**TASK OBJECTIVE:**
Repeat the data below in full. Pictures must not be part of the copy.

**DATA PROVIDED:**
——————
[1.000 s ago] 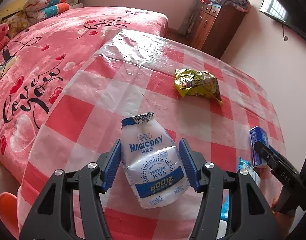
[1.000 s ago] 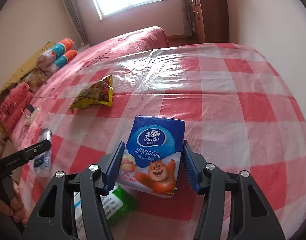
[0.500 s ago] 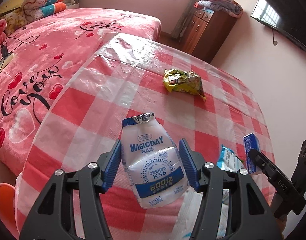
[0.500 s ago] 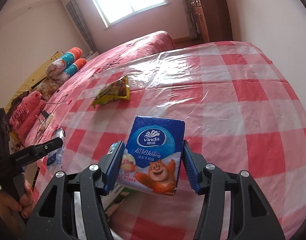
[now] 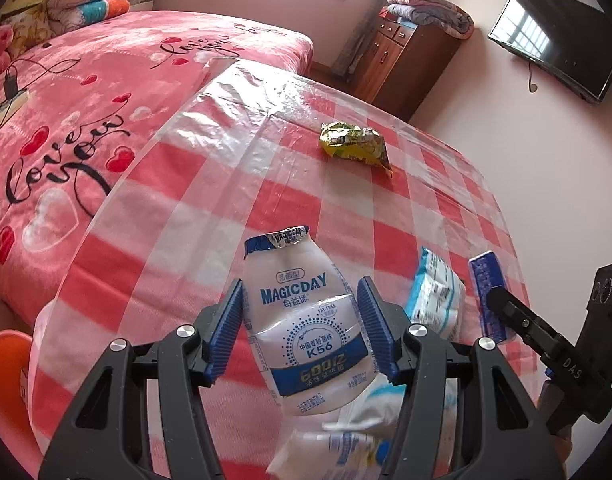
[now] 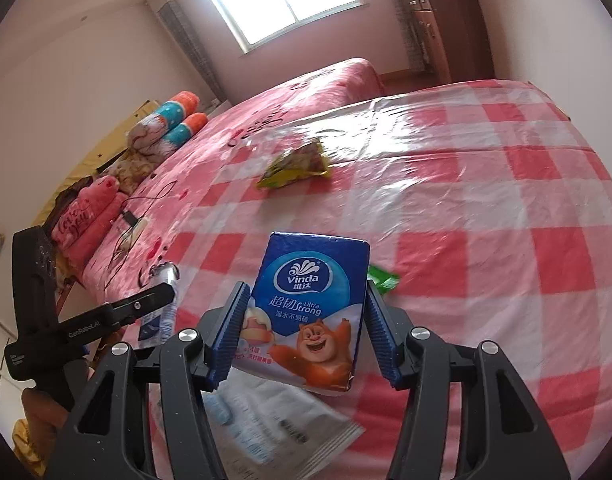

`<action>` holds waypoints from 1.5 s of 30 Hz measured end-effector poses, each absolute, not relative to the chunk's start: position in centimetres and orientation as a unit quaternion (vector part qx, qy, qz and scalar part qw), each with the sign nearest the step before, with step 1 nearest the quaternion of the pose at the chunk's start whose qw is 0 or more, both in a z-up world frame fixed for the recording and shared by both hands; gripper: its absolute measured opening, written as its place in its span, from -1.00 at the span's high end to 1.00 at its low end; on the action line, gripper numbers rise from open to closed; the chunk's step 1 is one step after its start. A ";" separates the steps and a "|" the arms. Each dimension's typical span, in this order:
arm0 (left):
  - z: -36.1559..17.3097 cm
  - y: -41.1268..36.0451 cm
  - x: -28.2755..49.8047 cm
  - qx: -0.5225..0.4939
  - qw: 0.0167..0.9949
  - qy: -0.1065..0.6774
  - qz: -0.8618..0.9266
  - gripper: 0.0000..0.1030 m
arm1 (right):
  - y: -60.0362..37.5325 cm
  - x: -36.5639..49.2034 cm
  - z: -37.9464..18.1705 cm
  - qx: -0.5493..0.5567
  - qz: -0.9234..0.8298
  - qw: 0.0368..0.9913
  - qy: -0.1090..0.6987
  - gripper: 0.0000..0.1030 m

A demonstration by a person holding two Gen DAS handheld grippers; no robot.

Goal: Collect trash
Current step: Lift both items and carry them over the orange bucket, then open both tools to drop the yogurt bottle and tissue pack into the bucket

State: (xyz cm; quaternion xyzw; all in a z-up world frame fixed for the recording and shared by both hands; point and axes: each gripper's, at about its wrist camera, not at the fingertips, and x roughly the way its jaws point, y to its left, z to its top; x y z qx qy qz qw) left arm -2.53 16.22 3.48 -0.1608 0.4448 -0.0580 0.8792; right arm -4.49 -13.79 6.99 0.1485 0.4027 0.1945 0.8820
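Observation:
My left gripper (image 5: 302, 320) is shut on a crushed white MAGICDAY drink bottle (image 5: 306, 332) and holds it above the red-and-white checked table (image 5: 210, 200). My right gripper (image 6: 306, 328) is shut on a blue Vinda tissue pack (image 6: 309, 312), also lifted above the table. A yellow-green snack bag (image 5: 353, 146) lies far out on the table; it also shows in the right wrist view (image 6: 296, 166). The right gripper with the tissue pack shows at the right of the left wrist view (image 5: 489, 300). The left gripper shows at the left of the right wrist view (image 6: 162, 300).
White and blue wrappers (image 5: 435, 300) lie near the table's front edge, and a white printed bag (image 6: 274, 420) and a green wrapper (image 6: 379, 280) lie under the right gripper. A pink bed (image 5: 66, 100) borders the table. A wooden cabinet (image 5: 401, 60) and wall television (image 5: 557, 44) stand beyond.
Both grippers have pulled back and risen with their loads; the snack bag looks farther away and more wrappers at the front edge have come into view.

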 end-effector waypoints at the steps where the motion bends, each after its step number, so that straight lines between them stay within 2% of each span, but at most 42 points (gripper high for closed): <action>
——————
**EXERCISE RESPONSE:**
[1.000 s ago] 
[1.000 s ago] 
[0.500 s ago] 
[0.500 s ago] 
[now] 
[now] 

`<action>` holds waypoints from 1.5 s of 30 Hz measured end-effector poses, each absolute, not relative to the chunk's start: position in centimetres and orientation as a unit quaternion (vector part qx, qy, qz and scalar part qw), each with the sign nearest the step before, with step 1 nearest the quaternion of the pose at the chunk's start whose qw is 0 or more, both in a z-up world frame fixed for the recording and shared by both hands; gripper: its absolute measured opening, written as its place in its span, from -1.00 at the span's high end to 1.00 at its low end; on the action line, gripper numbers rise from open to closed; the chunk's step 1 is one step after its start. A ";" separates the steps and a "|" the arms. Each dimension's typical span, in this order:
arm0 (left):
  - z: -36.1559..17.3097 cm
  - y: -41.1268..36.0451 cm
  - x: -28.2755..49.8047 cm
  - qx: -0.5225..0.4939
  - qw: 0.0167..0.9949
  - qy: -0.1065..0.6774
  - qz: -0.8618..0.9266
  - gripper: 0.0000..0.1030 m
arm1 (right):
  - y: -60.0362..37.5325 cm
  - x: -36.5639..49.2034 cm
  - z: -37.9464..18.1705 cm
  - qx: -0.5493..0.5567
  - qz: -0.9234..0.8298
  - qw: 0.0368..0.9913
  - qy: -0.1090..0.6987
  - gripper: 0.0000..0.1030 m

A demonstration by a person holding two Gen DAS handheld grippers; no robot.

Goal: Collect trash
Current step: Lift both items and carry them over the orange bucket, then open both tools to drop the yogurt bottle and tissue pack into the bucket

State: (xyz cm; quaternion xyzw; all in a z-up world frame fixed for the recording and shared by both hands; point and axes: each gripper's, at about its wrist camera, not at the fingertips, and x roughly the way its jaws point, y to its left, z to its top; x y z qx qy qz qw) left arm -2.53 16.22 3.48 -0.1608 0.4448 -0.0580 0.8792; right arm -4.49 -13.79 6.99 0.1485 0.4027 0.1945 0.8820
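Observation:
My left gripper (image 5: 302, 320) is shut on a crushed white MAGICDAY drink bottle (image 5: 306, 332) and holds it above the red-and-white checked table (image 5: 210, 200). My right gripper (image 6: 306, 328) is shut on a blue Vinda tissue pack (image 6: 309, 312), also lifted above the table. A yellow-green snack bag (image 5: 353, 146) lies far out on the table; it also shows in the right wrist view (image 6: 296, 166). The right gripper with the tissue pack shows at the right of the left wrist view (image 5: 489, 300). The left gripper shows at the left of the right wrist view (image 6: 162, 300).
White and blue wrappers (image 5: 435, 300) lie near the table's front edge, and a white printed bag (image 6: 274, 420) and a green wrapper (image 6: 379, 280) lie under the right gripper. A pink bed (image 5: 66, 100) borders the table. A wooden cabinet (image 5: 401, 60) and wall television (image 5: 557, 44) stand beyond.
Both grippers have pulled back and risen with their loads; the snack bag looks farther away and more wrappers at the front edge have come into view.
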
 end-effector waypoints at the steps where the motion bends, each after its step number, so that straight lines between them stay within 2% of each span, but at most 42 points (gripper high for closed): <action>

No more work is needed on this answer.